LOS ANGELES, Calif.—Capricor Therapeutics, Inc. today announced that it has executed a collaboration agreement and exclusive license option with Janssen Biotech, Inc. Capricor's stock immediately rose more than 20 percent. Under the terms of the agreement, Capricor and Janssen will collaborate on the development of Capricor's cell therapy program for cardiovascular applications, including its lead product, CAP-1002. CAP-1002 is an allogeneic cardiosphere-derived cell (CDC) therapeutic under evaluation in patients who have suffered a large myocardial infarction. Pursuant to the agreement, Capricor and Janssen will collaborate on elements of cell manufacturing development. Capricor will contribute to the costs of the manufacturing collaboration, and will receive an upfront payment of $12.5 million from Janssen.
Under the terms of the agreement, Janssen has the right to enter into an exclusive license agreement for CAP-1002 at any time until sixty days following delivery by Capricor of the six-month follow-up results from Phase 2 of Capricor's ALLSTAR clinical trial for CAP-1002. If Janssen exercises its option rights, Capricor will be eligible to receive up to $325 million in additional payments. In addition, a royalty would be paid on commercial sales of CAP-1002. According to Capricor CEO, Dr. Linda Marbán, the Phase 1 Caduceus study, which involved 14 patients, showed reductions of infarct size of 25 percent at six months and 40 percent at one year. The ALLSTAR trial will involve 300 patients.
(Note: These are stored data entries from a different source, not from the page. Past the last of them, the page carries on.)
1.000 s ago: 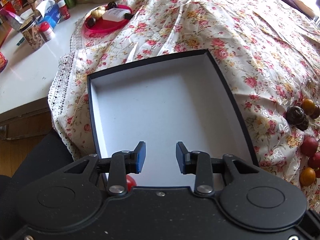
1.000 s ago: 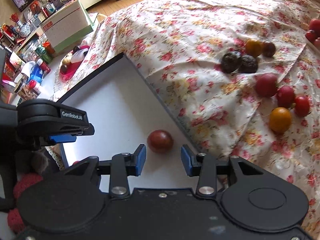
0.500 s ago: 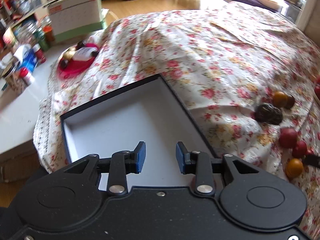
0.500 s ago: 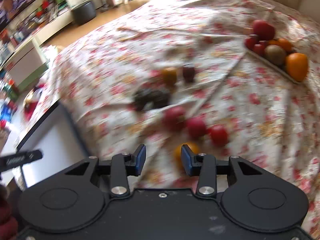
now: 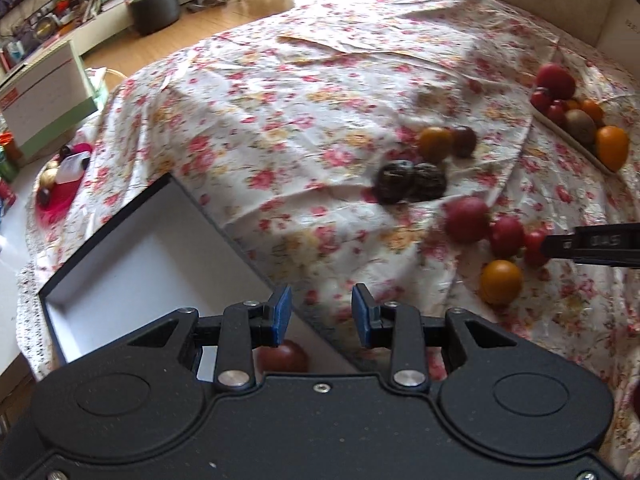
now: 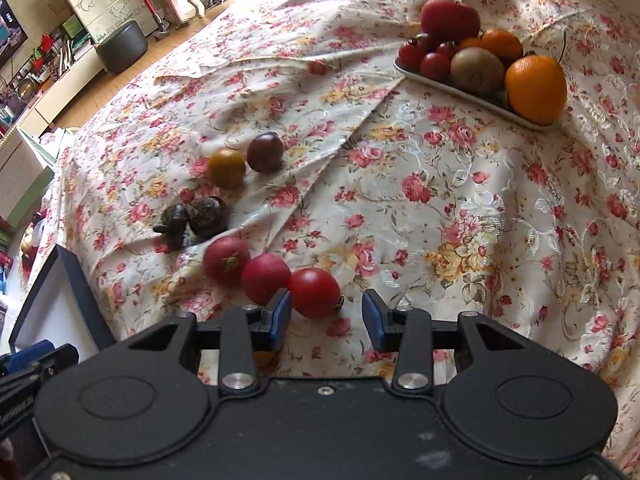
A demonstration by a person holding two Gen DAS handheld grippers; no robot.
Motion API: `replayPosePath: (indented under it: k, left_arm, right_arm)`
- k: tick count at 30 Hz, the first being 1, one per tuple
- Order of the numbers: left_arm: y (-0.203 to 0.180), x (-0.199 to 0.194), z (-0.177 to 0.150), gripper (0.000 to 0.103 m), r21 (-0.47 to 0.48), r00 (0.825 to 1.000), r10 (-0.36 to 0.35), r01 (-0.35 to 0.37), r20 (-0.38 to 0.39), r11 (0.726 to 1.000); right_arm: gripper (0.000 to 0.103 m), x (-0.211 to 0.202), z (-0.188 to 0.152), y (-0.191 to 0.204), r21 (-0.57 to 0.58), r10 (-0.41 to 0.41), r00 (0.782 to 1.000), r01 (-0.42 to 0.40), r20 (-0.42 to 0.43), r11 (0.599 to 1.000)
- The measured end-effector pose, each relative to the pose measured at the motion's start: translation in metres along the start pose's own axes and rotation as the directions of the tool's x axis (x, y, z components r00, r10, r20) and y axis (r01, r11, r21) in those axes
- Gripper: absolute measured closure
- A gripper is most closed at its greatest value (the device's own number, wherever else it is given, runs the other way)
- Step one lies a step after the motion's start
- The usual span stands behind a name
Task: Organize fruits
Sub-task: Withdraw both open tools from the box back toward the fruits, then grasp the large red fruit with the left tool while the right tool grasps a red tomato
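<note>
Both grippers hang above the floral tablecloth (image 6: 440, 184), tipped steeply downward, and each has its blue pads spread with nothing between them. The left gripper (image 5: 321, 314) sits over the right-hand edge of a shallow black box (image 5: 132, 216) with a white floor, and one dark red tomato (image 5: 282, 356) lies inside that box, partly hidden behind the gripper's body. The right gripper (image 6: 326, 320) hovers over the loose fruit on the cloth: a bright red tomato (image 6: 315, 292) lies just ahead of its left pad, not pinched, with two more red ones (image 6: 265, 278) touching in a row to its left. Further up the cloth are two dark wrinkled fruits (image 6: 194, 216) pressed together, and beyond them a yellow-orange tomato (image 6: 226, 168) beside a dark purple one (image 6: 265, 152). In the left wrist view another orange tomato (image 5: 501, 282) lies near the red row, just under the tip of the right gripper's arm. At the far right a white oblong dish (image 6: 472, 94) holds an orange, a kiwi, several small red tomatoes and a large red fruit. Off the cloth to the left, a pink plate (image 5: 56, 200) carries some small items, too blurred to name, and a cardboard carton (image 5: 44, 100) stands behind it.
</note>
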State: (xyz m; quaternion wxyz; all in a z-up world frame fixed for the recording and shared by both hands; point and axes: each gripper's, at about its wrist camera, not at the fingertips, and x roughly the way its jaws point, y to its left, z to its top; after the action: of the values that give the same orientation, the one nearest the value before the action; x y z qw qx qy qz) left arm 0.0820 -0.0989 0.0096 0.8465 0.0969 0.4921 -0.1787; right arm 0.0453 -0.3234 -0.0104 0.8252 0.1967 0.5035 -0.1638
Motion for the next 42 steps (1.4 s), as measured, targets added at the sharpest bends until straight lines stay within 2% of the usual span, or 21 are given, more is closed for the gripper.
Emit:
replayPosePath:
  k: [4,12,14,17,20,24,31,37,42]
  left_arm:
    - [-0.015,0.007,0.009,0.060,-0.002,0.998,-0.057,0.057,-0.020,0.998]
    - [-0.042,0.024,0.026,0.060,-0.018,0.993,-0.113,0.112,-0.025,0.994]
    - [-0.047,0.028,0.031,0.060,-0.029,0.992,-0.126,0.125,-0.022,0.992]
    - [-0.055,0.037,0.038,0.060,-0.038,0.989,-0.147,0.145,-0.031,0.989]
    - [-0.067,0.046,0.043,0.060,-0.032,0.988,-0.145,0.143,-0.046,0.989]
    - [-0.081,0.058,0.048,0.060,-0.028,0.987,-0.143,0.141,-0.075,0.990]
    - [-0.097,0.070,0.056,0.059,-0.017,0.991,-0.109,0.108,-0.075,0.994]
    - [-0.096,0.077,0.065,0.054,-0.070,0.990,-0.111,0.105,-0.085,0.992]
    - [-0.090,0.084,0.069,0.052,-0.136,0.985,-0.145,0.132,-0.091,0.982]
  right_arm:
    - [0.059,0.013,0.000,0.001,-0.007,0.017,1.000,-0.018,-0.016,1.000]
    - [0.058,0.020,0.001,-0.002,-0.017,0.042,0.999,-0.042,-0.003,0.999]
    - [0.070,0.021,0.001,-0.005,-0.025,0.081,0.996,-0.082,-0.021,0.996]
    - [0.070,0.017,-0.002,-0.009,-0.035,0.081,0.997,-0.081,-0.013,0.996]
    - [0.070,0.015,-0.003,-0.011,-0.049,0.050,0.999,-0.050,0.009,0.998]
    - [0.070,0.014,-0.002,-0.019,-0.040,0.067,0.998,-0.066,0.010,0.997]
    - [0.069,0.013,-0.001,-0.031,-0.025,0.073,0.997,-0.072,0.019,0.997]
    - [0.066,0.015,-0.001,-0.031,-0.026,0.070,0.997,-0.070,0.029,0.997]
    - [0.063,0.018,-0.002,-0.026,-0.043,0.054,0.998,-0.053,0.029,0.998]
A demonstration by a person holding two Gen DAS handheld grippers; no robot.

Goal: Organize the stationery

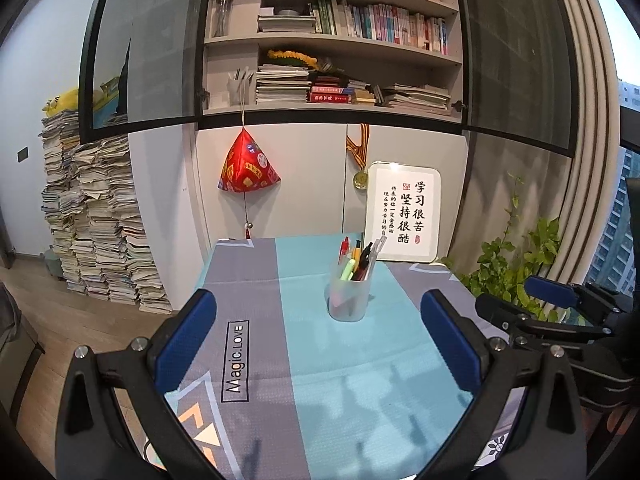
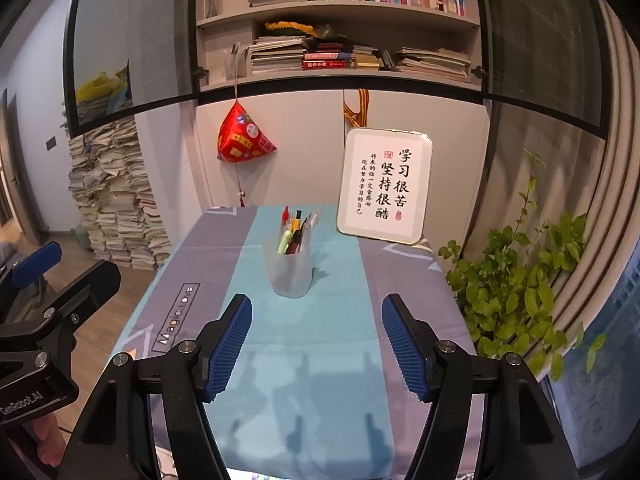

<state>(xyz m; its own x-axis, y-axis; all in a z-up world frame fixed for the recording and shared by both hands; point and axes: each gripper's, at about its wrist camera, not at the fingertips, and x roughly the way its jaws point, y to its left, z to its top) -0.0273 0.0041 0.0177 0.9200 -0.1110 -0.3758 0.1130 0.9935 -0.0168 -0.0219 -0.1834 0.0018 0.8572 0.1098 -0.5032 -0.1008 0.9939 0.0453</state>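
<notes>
A translucent plastic pen cup stands upright on the teal stripe of the tablecloth. It holds several pens and markers, red, yellow, green and black. It also shows in the right wrist view with the pens sticking out. My left gripper is open and empty, held above the near part of the table, short of the cup. My right gripper is open and empty, also short of the cup. The right gripper shows at the right edge of the left wrist view.
A framed calligraphy sign leans against the cabinet at the table's back right. A red hanging ornament and a medal hang on the cabinet. A leafy plant stands right of the table. Tall paper stacks stand on the floor left.
</notes>
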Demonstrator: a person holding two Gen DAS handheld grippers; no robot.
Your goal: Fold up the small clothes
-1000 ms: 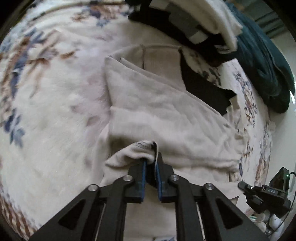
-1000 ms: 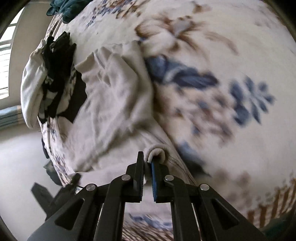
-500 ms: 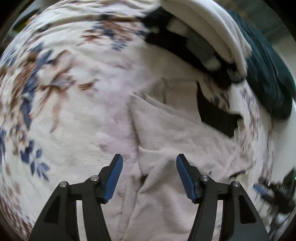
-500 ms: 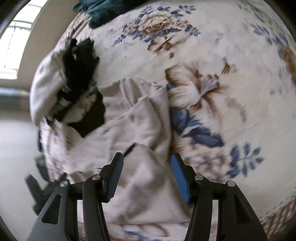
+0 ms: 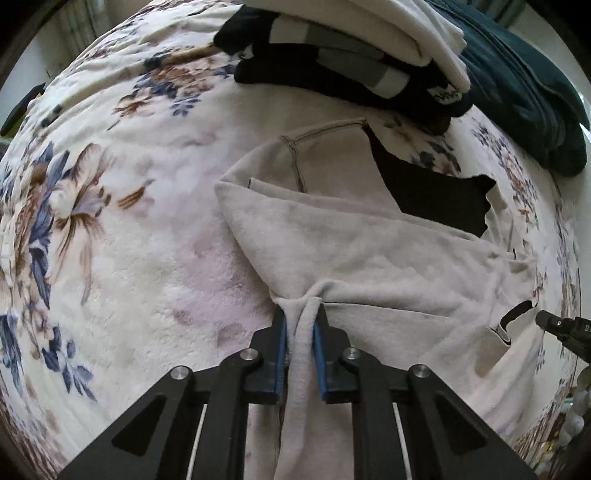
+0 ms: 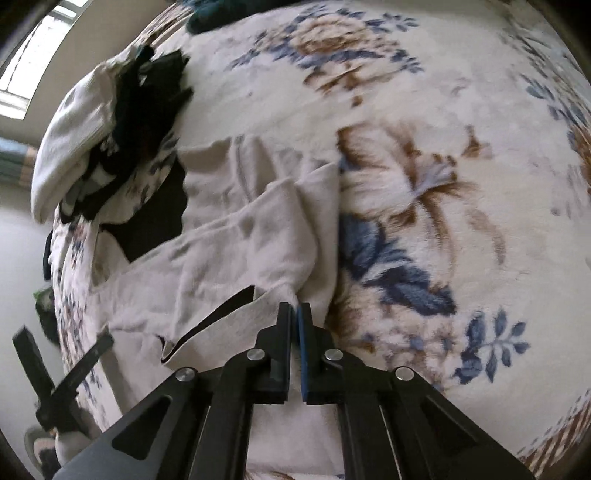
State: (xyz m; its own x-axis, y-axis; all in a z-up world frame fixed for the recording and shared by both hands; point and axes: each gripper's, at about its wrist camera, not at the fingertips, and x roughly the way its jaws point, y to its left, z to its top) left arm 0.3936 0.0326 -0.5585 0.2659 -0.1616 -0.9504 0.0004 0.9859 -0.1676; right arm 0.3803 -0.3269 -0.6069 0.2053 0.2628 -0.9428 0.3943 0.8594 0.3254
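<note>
- My left tool (image 5: 300, 332) is clenched on a bunched ridge of the beige garment (image 5: 369, 251); the cloth runs as a thick strip between the blue pads (image 5: 281, 347) and back toward the camera.
- My right tool (image 6: 295, 314) has its jaws nearly together at the near edge of the same beige garment (image 6: 240, 236). I believe a thin fold is pinched there, though the cloth at the tips is too blurred for me to be sure.
- The garment lies spread on a floral blanket (image 5: 110, 240), cream with blue and brown flowers, which covers what looks like a bed.
- In the left view, one layer is folded diagonally over another, and a stitched hem (image 5: 295, 162) shows at the far edge of the lower layer.
- A dark slit opening (image 6: 214, 317) sits in the cloth just left of my right tool; in the left view the same kind of gap (image 5: 517, 314) shows near the garment's right edge.
- A black cloth (image 5: 436, 192) lies beyond the fold, partly under the beige garment.
- In the left view the other tool (image 5: 565, 328) shows at the right edge, close to the garment.
- Farther back is a stack of clothes: a black piece with grey stripes (image 5: 332, 62), with a white garment (image 5: 369, 26) on top.
- A dark teal blanket (image 5: 524, 92) lies beside that stack, at the far right.
- From the right view, a bright window (image 6: 29, 70) shows at the far left, past the bed.
</note>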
"This collaboration with Janssen, one of the worlds largest and most respected healthcare companies with a strong presence in cardiovascular and metabolism, is a tremendous milestone for Capricor Therapeutics and an important validation of our lead product, CAP-1002, and the underlying science. We are proud to be working with Janssen to support the continued development of CAP-1002 and for the additional non-dilutive capital to further our research and development that will add to our pipeline," said Marbán, adding that, in her view, Janssen’s regenerative team is unrivaled. “Maybe the most important take-away is that this collaboration with such an outstanding team is an external validation of Capricor technology.”
Marbán explains that the advantage of an allogeneic cardiosphere-derived cell (CDC) is that its development can be closely controlled while, at the same time, being less costly than using a patient’s own cells. “A CDC is a cell derived from a donor heart,” she notes, “when it cannot be used for transplantation. We take the heart back to the lab, section it and culture it. During the process, we melt them like a snowball.” Otherwise, she notes, injecting the cells through a cardiac catheter would be like “flushing a bowling ball down the toilet. Our cells work by going in and acting as a drug. In effect, they tell the local environments to get in and fix the problem. Within a month, they’re gone from the recipient’s system.”
Capricor Therapeutics, Inc. is a publicly traded biotechnology company focused on the development of novel therapeutics to prevent and treat heart disease. The company has two leading product candidates: CAP-1002 and Cenderitide. The company was formed through the November 2013 merger between Capricor, Inc., a privately held company whose mission is to improve the treatment of heart disease by commercializing cardiac stem cell therapies for patients, and Nile Therapeutics, Inc., a clinical-stage biopharmaceutical company developing innovative products for the treatment of cardiovascular diseases.
CAP-1002, Capricor's lead product candidate, is a proprietary allogeneic adult stem cell therapy for the treatment of heart disease. The product is derived from donor heart tissue. The cells are expanded in the laboratory using a specialized process and then introduced directly into a patient's heart via infusion into a coronary artery using standard cardiac catheterization techniques.
CAP-1002 is currently not an approved product and is strictly for investigational purposes.